Yesterday there was no blog post.
There was just a day where it all became too much.
Too much to think about, let alone to share.
Yesterday we made one of our frequent journeys to a hospital appointment almost 200 miles away. We were very fortunate to only be travelling this distance as the person we were seeing is based in Manchester but was in Bristol for a conference and had offered to meet us there. We are very fortunate to have some wonderfully kind medical specialists in this country.
The news was not what we had hoped for and our precious boy will require surgery to both feet if he is ever to have a chance to wear regular shoes or to be able to stand up or even just to use his standing frame which helps strengthen his bones. If you are not able to weight-bear your bones become weak. Adam already has osteoporosis and he is going to grow a lot over the next few years. It is vital that we keep him as physically healthy as we can. Without surgery his feet will continue to turn and he will never be able to do the things he wants to do. Then there is his emotional health. He will suffer hugely by enduring the surgery. He hates hospitals and it will be physically painful as well as emotionally stressful for him.
There are two things which Adam wants to do which he will never do without this surgery.
- He wants to be able to wear shoes
- He wants to be able to stand up to dance with his girlfriend
Hardly extravagant wishes.
We have tried so hard over the years to avoid major foot surgery. Adam has had months at a time of both feet in plaster casts and had three small procedures to each foot. Every couple years we have made weekly trips to Manchester for a period of months, a round trip over around 664 miles each time.
We are experts at bathing and showering with full leg casts, not an easy task with a child!

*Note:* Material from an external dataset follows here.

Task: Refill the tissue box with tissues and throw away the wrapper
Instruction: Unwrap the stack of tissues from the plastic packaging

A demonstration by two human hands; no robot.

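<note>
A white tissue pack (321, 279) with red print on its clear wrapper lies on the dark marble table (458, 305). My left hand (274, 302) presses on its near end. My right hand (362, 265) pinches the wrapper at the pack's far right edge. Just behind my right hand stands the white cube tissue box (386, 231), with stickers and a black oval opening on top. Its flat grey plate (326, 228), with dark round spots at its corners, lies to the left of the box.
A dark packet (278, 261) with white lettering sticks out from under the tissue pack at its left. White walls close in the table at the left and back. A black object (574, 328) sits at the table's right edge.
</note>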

We have used braces and splints day and night. We have used stretches and exercises. We have taken him to different hospitals before finding Naomi Davis in Manchester. Even though I know this is in his best interests and that I have done all I could to prevent it, I still ache that I have let him down.
It is a reminder of so much that he has already endured.
After his last hip surgery he was a sad little boy for a long time.
After spinal surgery it took him a year to be able to roll over again and 17 months to be able to pull himself across the floor again.
We have to weigh up what he will gain against the pain and the lost months due to surgery and recovery.
If it was you, would something as simple as wearing shoes be enough? Are you wearing shoes right now? Did you wear them yesterday? What about in winter when it is cold? How about special occasions?
Adam is going to a wedding very soon. He has chosen a suit and a purple bow tie all by himself. He is so excited to dress up for his Auntie Samantha’s wedding. He wishes he could wear smart polished shoes with it instead of just his socks. We all want to look our best for special occasions. It is important to us.
How about dancing with someone you love?
Living the life you wish to live is important. Feeling happy with yourself is important.
Surgery will mean time in hospital, time in plaster casts, more trips to Bristol to get splints made and fitted, more time away from the life he wants to lead.
Which is why I have to try to make the world better for him, for today, tomorrow and every day in his future.
There are things he wants to do and places he wants to go to, yet we cannot always manage to. Usually it is because of a lack of accessible toilets with a hoist to get him out of his chair and a bench to lay down on to switch to the sling which enables him to sit on the toilet to manage those basic functions which we all need to do but don’t generally feel the need to discuss in public.
So, after a difficult day and a night where I couldn’t get to sleep, I was really touched to read that a friend had set up a petition to show Hall for Cornwall that making the theatre accessible to all people really matters.
It shouldn’t need a petition and it shouldn’t need for people to be prepared to take legal action. Being able to go to the toilet is something we all take for granted. The need to pee certainly shouldn’t stop a child from going out and living a full life.
My son already has enough limitations in his life.
This is why I am so determined to make the world accessible to him. Quite often, it is not his physical disabilities which stop him from living a full life, it is the physical world around him. A world which could be made more accessible for so many if only people wanted to help.
So I am listening to my son and finding out what he wants to do. I am contacting those places and asking how it can be made possible for him to “go” there. There are so many places he would like to visit, ordinary places, the sort of places other children his age like to visit.
I did my best for so long to keep lifting him. I try so hard to hide the reason why we can’t stay long when we go out. He is almost 10 years old. I cannot keep hiding under a blanket of reasons why we need to go home soon.
One thought torments more me more than any other and that is that one day I will not be here to make sure that he can live a full life. That very thought breaks my heart and opens the floodgates of my whole being. I can wallow in it or I can try to do something about it.
So I seem to have fallen into the role of being a campaigner, but really I am just a heartbroken and desperate mum.
Desperate to ensure that my son’s life is one which he will feel is worth living.